→ WHAT YOU SHOULD DO: Write out, without any change, the lines in the material below that run from the line with "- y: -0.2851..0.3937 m" through the line with "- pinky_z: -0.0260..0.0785", both included.

→ INPUT DATA:
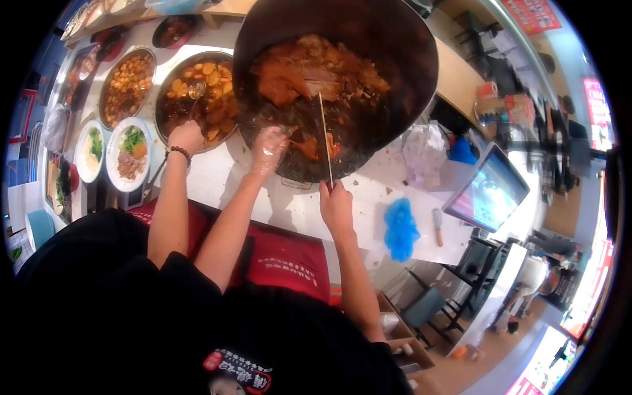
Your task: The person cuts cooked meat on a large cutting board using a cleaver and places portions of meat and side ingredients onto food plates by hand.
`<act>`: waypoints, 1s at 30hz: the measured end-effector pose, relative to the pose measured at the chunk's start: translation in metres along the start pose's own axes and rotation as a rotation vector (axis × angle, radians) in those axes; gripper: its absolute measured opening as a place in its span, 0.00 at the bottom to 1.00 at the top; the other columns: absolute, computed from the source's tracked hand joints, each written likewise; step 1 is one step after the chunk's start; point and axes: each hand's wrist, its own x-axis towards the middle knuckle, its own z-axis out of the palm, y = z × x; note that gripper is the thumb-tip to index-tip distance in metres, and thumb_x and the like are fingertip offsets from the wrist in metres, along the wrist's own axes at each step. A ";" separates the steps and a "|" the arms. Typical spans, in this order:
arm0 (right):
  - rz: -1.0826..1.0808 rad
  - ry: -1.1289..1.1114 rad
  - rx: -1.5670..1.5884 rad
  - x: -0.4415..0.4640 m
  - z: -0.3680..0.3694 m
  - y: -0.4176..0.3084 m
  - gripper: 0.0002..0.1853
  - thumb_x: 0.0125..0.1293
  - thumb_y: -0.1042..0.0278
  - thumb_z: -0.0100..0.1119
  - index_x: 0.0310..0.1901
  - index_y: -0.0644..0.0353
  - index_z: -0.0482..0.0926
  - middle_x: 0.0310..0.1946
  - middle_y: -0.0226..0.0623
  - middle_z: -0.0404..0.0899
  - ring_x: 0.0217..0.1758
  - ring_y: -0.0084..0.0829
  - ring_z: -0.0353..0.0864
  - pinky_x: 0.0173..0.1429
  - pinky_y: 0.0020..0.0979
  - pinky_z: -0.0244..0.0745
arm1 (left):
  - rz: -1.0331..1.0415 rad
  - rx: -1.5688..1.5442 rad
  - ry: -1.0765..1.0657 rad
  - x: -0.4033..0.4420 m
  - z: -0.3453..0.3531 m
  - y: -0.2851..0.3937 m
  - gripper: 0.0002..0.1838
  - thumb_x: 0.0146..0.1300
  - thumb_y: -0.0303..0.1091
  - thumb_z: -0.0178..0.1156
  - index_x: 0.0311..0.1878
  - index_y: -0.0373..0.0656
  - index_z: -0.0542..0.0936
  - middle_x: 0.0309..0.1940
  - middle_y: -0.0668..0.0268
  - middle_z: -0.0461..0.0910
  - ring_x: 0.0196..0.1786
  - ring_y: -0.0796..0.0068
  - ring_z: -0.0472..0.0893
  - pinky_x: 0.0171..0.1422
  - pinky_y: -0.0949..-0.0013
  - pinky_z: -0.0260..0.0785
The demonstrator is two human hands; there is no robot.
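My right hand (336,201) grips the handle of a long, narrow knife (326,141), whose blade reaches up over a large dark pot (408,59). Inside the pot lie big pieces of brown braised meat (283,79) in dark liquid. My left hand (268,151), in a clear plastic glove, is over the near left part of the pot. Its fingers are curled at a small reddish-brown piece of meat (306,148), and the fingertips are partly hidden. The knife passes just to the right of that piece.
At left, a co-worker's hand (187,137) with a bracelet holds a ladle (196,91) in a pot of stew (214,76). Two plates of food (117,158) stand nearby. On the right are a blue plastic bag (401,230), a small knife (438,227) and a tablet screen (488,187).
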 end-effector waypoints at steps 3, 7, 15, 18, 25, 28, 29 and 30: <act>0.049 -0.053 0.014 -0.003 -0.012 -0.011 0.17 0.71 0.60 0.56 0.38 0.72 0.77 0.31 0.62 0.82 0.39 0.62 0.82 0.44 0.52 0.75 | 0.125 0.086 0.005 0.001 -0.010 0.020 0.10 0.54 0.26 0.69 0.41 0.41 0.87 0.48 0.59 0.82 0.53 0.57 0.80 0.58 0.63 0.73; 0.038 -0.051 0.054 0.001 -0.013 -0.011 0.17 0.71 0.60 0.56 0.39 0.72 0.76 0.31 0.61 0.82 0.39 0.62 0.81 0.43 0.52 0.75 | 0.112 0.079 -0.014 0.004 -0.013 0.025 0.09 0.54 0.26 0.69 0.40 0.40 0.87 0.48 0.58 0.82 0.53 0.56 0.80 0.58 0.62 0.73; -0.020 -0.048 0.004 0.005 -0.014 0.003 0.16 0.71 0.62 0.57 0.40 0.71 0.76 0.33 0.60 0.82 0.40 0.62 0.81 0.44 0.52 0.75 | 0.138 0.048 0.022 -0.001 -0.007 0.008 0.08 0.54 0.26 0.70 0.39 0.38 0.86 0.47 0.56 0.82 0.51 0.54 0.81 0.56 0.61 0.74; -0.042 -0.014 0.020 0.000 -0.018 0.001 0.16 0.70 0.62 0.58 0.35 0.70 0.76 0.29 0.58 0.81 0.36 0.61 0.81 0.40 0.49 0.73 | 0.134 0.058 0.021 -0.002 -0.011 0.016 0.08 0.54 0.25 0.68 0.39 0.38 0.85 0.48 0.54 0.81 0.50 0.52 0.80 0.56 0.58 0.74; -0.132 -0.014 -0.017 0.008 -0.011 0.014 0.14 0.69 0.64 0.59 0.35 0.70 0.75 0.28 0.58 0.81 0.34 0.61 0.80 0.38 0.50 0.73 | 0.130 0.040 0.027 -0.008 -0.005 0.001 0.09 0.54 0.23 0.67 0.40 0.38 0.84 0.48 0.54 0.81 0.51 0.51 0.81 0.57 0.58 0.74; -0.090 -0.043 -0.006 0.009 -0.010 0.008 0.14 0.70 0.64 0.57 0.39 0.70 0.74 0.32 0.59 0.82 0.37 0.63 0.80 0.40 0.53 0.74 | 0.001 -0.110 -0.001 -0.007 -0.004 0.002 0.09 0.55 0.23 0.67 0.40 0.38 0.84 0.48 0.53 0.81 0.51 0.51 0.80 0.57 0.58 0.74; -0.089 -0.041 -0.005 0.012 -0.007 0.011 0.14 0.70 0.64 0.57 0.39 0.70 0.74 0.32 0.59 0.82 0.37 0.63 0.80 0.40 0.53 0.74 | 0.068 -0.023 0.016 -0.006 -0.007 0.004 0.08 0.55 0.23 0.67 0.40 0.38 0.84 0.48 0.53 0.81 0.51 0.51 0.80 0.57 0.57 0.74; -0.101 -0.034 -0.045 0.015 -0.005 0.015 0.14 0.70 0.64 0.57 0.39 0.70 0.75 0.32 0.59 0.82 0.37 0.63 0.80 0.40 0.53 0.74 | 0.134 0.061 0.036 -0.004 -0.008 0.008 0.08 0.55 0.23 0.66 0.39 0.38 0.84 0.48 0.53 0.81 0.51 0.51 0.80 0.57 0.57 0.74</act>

→ ANSWER SECTION:
  - y: -0.2851..0.3937 m
  - gripper: 0.0002..0.1838
  - thumb_x: 0.0146..0.1300
  - thumb_y: -0.0303..0.1091
  - thumb_z: -0.0178..0.1156
  - index_x: 0.0311..0.1878
  - index_y: -0.0373..0.0656
  - index_z: -0.0542..0.0936
  - middle_x: 0.0309..0.1940
  - middle_y: -0.0668..0.0268
  - middle_z: -0.0461..0.0910
  - ring_x: 0.0196..0.1786
  - ring_y: -0.0796..0.0068
  - ring_z: -0.0472..0.0893
  - pinky_x: 0.0171..0.1422
  - pinky_y: -0.0949..-0.0013
  - pinky_z: -0.0260..0.0785

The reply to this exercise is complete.